Your answer must be the full listing below, repeated exactly, with no pictures in it.

▶ **MATERIAL PROVIDED**
==============================

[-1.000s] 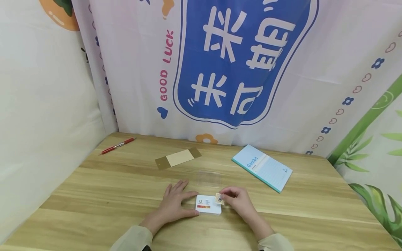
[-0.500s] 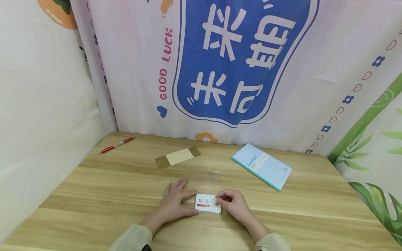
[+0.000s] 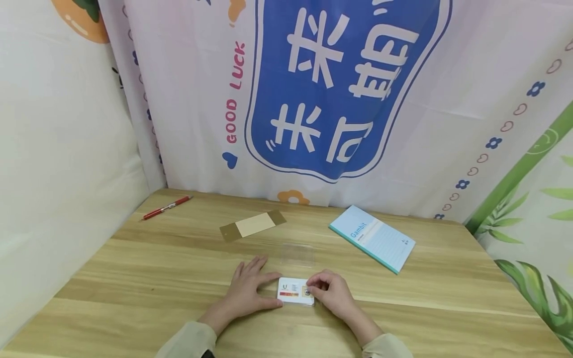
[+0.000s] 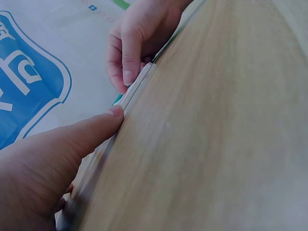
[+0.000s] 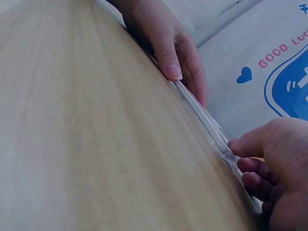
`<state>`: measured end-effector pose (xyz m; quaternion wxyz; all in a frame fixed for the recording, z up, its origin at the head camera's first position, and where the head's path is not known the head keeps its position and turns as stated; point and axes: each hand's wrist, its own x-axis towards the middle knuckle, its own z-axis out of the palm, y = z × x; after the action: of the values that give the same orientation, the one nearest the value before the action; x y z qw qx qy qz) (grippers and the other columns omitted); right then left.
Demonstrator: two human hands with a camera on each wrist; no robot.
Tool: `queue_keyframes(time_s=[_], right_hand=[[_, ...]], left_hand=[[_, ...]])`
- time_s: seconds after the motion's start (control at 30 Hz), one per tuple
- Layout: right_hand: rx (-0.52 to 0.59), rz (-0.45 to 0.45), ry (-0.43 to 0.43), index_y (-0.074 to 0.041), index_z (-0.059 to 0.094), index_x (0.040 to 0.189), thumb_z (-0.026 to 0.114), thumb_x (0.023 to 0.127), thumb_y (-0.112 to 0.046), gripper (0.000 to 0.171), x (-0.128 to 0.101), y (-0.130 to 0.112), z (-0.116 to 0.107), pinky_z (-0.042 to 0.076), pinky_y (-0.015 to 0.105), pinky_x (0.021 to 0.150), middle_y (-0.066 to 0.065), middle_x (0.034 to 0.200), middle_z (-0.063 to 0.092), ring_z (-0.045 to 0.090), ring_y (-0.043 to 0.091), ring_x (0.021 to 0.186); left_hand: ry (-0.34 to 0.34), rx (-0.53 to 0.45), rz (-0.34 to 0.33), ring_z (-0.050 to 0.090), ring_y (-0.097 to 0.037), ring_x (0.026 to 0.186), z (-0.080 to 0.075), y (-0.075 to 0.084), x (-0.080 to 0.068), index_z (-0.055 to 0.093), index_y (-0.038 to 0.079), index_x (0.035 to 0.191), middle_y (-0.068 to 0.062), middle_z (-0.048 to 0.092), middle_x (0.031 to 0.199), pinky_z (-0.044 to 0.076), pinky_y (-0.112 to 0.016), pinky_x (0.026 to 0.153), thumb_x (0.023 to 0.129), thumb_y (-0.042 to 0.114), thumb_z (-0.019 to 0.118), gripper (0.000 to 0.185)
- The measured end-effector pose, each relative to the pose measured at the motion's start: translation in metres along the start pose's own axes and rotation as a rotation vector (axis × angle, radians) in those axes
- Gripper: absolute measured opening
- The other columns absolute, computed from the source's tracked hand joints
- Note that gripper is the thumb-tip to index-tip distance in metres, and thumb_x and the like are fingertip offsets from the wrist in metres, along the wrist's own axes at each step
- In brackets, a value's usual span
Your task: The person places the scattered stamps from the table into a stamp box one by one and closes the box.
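Note:
A white printed card (image 3: 290,290) with a red-orange stripe lies in a shallow clear plastic case on the table. On its right end lies a small yellowish square (image 3: 306,291) with a dark round print. My right hand (image 3: 333,296) pinches that square at its right edge, thumb and forefinger close together. My left hand (image 3: 248,291) rests at the card's left side, the straight thumb and forefinger touching two corners. In the left wrist view the case (image 4: 136,88) shows edge-on between both hands. The right thumb (image 5: 248,144) touches the case's near end in the right wrist view.
Behind the card lies a clear plastic piece (image 3: 297,254). Farther back are a brown-and-cream card strip (image 3: 253,225), a red pen (image 3: 167,208) at left and a light-blue notebook (image 3: 372,238) at right. A printed curtain (image 3: 201,149) hangs behind the table.
The small square, held raised and tilted over the card's right end a second ago, now lies flat on it. My right hand has come down and slightly left; the left hand stays put.

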<state>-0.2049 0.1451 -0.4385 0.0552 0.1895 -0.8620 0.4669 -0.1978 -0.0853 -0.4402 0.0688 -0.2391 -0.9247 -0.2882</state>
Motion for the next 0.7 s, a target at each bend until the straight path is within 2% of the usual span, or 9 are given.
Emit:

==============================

▶ **SOLVED PROBLEM**
[-1.000s] 
[-0.500s] 
[+0.000s] 
[+0.000s] 
[+0.000s] 
`<state>`: measured end-effector pose (xyz m; quaternion wxyz; all in a frame fixed for the recording, z up, its origin at the head camera's first position, and where the head's path is not known the head keeps its position and turns as stated; point and axes: each hand's wrist, its own x-axis towards the middle knuckle, its own z-axis out of the palm, y = z × x; after the action: of the values that give the same orientation, the one nearest the value before the action; x y z qw qx qy qz) (grippers and the other columns omitted); right then left.
Demonstrator: two human hands with a camera on each wrist; no robot.
Tool: `queue_keyframes(time_s=[_], right_hand=[[_, ...]], left_hand=[[_, ...]])`
- time_s: seconds after the motion's start (control at 30 Hz), one per tuple
- Layout: right_hand: rx (-0.52 to 0.59), rz (-0.45 to 0.45), ry (-0.43 to 0.43), index_y (-0.074 to 0.041), index_z (-0.059 to 0.094), index_x (0.040 to 0.189), thumb_z (-0.026 to 0.114), thumb_x (0.023 to 0.127), thumb_y (-0.112 to 0.046), gripper (0.000 to 0.171), x (-0.128 to 0.101), y (-0.130 to 0.112), z (-0.116 to 0.107), pinky_z (-0.042 to 0.076), pinky_y (-0.015 to 0.105), pinky_x (0.021 to 0.150), middle_y (-0.066 to 0.065), middle_x (0.034 to 0.200), middle_z (-0.063 to 0.092), ring_z (-0.045 to 0.090), ring_y (-0.043 to 0.091), ring_x (0.021 to 0.186); left_hand: ry (-0.34 to 0.34), rx (-0.53 to 0.45), rz (-0.34 to 0.33), ring_z (-0.050 to 0.090), ring_y (-0.097 to 0.037), ring_x (0.026 to 0.186), z (-0.080 to 0.075), y (-0.075 to 0.084), x (-0.080 to 0.068), index_z (-0.055 to 0.093), index_y (-0.038 to 0.079), index_x (0.035 to 0.191), middle_y (-0.068 to 0.062), middle_z (-0.048 to 0.092), middle_x (0.031 to 0.199), pinky_z (-0.044 to 0.076), pinky_y (-0.112 to 0.016), pinky_x (0.026 to 0.153), thumb_x (0.023 to 0.129), thumb_y (-0.042 to 0.114), thumb_z (-0.019 to 0.118), gripper (0.000 to 0.185)
- The measured end-effector pose, each relative to the pose measured at the motion's start: translation in metres along the start pose's own axes and rotation as a rotation vector (axis × angle, radians) in those axes
- Gripper: absolute measured opening
- The other columns absolute, computed from the source's tracked hand joints
- Note that gripper is the thumb-tip to index-tip distance in metres, and thumb_x and the like are fingertip offsets from the wrist in metres, along the wrist's own axes at each step
- In brackets, a value's usual span
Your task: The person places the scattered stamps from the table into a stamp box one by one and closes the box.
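Note:
A white printed card (image 3: 290,290) with a red-orange stripe lies in a shallow clear plastic case on the table. On its right end lies a small yellowish square (image 3: 306,291) with a dark round print. My right hand (image 3: 333,296) pinches that square at its right edge, thumb and forefinger close together. My left hand (image 3: 248,291) rests at the card's left side, the straight thumb and forefinger touching two corners. In the left wrist view the case (image 4: 136,88) shows edge-on between both hands. The right thumb (image 5: 248,144) touches the case's near end in the right wrist view.
Behind the card lies a clear plastic piece (image 3: 297,254). Farther back are a brown-and-cream card strip (image 3: 253,225), a red pen (image 3: 167,208) at left and a light-blue notebook (image 3: 372,238) at right. A printed curtain (image 3: 201,149) hangs behind the table.
The small square, held raised and tilted over the card's right end a second ago, now lies flat on it. My right hand has come down and slightly left; the left hand stays put.
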
<state>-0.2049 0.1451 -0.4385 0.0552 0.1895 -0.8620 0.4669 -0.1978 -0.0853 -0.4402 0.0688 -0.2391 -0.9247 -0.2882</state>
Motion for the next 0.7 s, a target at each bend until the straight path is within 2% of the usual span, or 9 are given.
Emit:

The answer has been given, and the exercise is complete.